To say the Angels must improve is an understatement, they had an injury-riddled starting rotation and bullpen. I cannot recall one game this season when the pitching staff was at full strength; since they Halos don’t have much of a farm system to speak of, they couldn’t replenish any deficiencies on the team. The left-field experiment was a disaster; I feel that was the team’s weakest link this year.

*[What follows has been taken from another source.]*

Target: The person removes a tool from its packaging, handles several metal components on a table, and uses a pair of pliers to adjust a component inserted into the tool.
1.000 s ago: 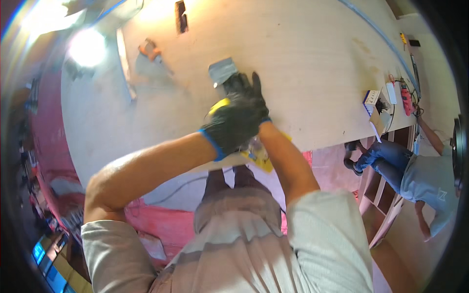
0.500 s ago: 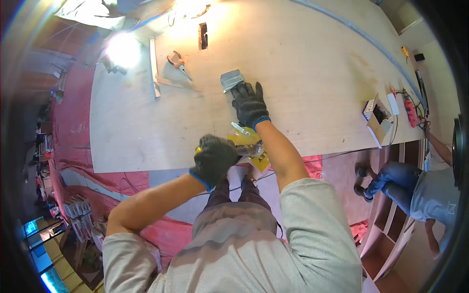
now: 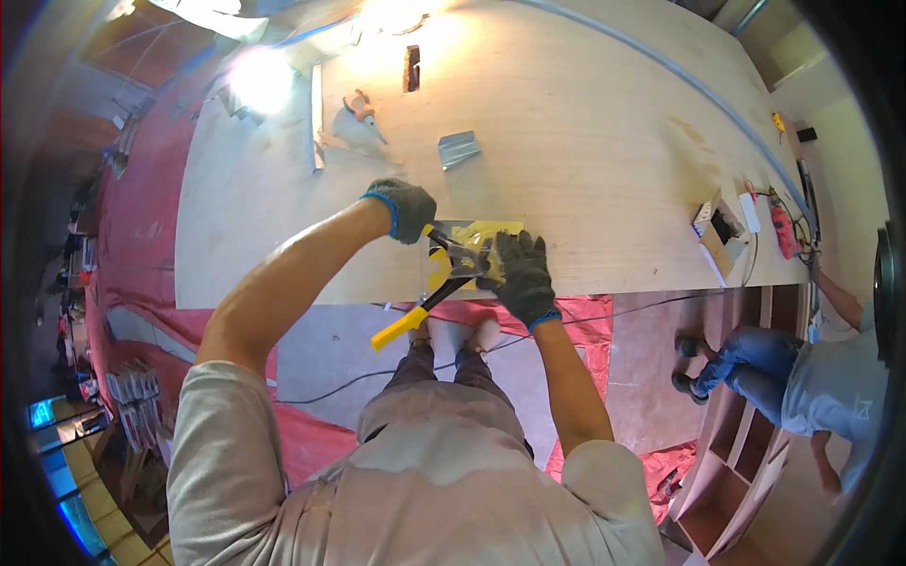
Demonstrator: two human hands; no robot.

Mike Scioscia has become complacent since 2009 he hasn’t shown anything of significance, nothing that makes this team stand out from the pack. He needs to find a way to ignite both the team and the fan base, I do not deny that he knows his baseball, unfortunately, it isn’t enough. Mike Scioscia reminds me of a chef that substitutes French fries when the recipe clearly calls for exotic Cajun fries. In other words, it is not enough to know the game of baseball, when the brand of baseball is clearly bland; he needs to find a way to add some flavor and distinction to this baseball team. I feel that although he has a wonderful baseball mind, he has lost his creativity, the Halos cannot afford for the chef in the kitchen lose his ability to create distinct flavors, especially with the team as talented as this one.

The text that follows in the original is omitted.